Scientific classification
- Kingdom: Plantae
- Clade: Tracheophytes
- Clade: Angiosperms
- Clade: Eudicots
- Clade: Asterids
- Order: Ericales
- Family: Ericaceae
- Genus: Leucopogon
- Species: L. maritimus
- Binomial name: Leucopogon maritimus Hislop

= Leucopogon maritimus =

- Genus: Leucopogon
- Species: maritimus
- Authority: Hislop
- Conservation status: P1

Species of plant

Leucopogon maritimus is a species of flowering plant in the heath family Ericaceae and is endemic to the west coast of Western Australia. It is a low, spreading shrub with hairy young branchlets, erect, narrowly elliptic leaves and erect white, tube-shaped flowers in upper leaf axils or on the ends of branches.

==Description==
Leucopogon maritimus is a shrub that typically grows up to about 40 cm high and 60 cm wide, its young branchlets densely covered with hairs up to 0.5 mm long. The leaves are erect, spirally arranged, narrowly elliptic, 3.9–8.6 mm long and 1.2–2.6 mm wide on a cream-coloured or yellowish petiole 0.3–0.6 mm long. Both surfaces of the leaves are more or less glabrous and shiny. The flowers are arranged in groups of 4 to 12 at the ends of branchlets or in upper leaf axils, with egg-shaped or narrowly egg-shaped bracts 0.9–1.8 mm long, and slightly larger bracteoles, the sepals egg-shaped or narrowly egg-shaped and 1.9–3.0 mm long. The petals are white, joined at the base to form a broadly bell-shaped tube 0.8–1.2 mm long, the lobes widely spreading, curved backwards and 1.9–2.8 mm long. Flowering has been observed from November to August and the fruit is an elliptic to oval drupe 1.3–1.8 mm long.

==Taxonomy and naming==
Leucopogon maritimus was first formally described in 2011 by Michael Clyde Hislop in the journal Nuytsia from specimens he collected near Wilbinga in 2008. The specific epithet (maritimus) means "by the sea", referring to this species' distribution.

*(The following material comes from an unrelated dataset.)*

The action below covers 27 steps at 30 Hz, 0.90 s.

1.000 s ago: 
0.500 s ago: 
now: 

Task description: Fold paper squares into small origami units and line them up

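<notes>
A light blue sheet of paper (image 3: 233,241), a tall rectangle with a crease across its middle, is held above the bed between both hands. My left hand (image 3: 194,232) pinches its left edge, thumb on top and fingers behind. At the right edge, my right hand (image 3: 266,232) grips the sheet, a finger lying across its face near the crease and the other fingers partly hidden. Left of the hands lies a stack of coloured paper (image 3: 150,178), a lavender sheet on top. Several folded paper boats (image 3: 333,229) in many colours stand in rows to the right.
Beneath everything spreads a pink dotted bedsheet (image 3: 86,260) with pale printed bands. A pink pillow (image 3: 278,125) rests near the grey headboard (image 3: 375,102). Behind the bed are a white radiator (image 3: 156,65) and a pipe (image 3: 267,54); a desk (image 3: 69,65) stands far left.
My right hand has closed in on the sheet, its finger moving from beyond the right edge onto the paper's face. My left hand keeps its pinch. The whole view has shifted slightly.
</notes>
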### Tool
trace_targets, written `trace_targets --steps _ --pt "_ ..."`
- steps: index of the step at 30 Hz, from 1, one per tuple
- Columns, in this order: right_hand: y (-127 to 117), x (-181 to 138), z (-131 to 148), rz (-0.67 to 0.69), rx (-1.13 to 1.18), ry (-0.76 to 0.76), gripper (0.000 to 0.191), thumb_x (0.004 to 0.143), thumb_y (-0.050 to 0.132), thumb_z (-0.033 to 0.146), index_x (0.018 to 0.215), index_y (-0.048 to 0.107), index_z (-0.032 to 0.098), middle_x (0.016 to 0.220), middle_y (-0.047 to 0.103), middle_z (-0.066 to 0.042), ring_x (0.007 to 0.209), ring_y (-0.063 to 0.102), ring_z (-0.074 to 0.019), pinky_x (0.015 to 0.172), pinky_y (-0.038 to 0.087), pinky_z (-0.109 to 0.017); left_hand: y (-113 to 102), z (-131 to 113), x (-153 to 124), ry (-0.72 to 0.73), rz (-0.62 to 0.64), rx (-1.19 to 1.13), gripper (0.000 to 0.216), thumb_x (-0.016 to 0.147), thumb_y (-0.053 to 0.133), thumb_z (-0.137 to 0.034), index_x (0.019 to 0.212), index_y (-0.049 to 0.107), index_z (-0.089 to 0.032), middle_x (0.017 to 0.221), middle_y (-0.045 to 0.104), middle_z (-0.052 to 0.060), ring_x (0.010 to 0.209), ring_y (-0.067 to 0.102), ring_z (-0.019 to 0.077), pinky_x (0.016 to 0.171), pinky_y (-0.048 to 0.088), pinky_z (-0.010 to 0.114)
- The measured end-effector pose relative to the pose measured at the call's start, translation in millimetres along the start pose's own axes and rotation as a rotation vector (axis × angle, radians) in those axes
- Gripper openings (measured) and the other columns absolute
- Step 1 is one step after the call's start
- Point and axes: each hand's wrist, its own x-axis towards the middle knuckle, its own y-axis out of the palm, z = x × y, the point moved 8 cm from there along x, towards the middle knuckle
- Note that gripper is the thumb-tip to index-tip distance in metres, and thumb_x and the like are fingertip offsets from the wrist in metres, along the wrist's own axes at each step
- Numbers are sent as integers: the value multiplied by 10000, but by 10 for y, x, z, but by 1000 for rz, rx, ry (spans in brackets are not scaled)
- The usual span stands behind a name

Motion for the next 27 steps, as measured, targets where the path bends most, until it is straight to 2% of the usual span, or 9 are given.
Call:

==Distribution and habitat==
This leucopogon grows in low, near-coastal heath 40 to 70 km north of Perth in the Swan Coastal Plain bioregion in the west of Western Australia.

==Conservation status==
Leucopogon maritimus is listed as "Priority One" by the Government of Western Australia Department of Biodiversity, Conservation and Attractions, meaning that it is known from only one or a few locations that are potentially at risk.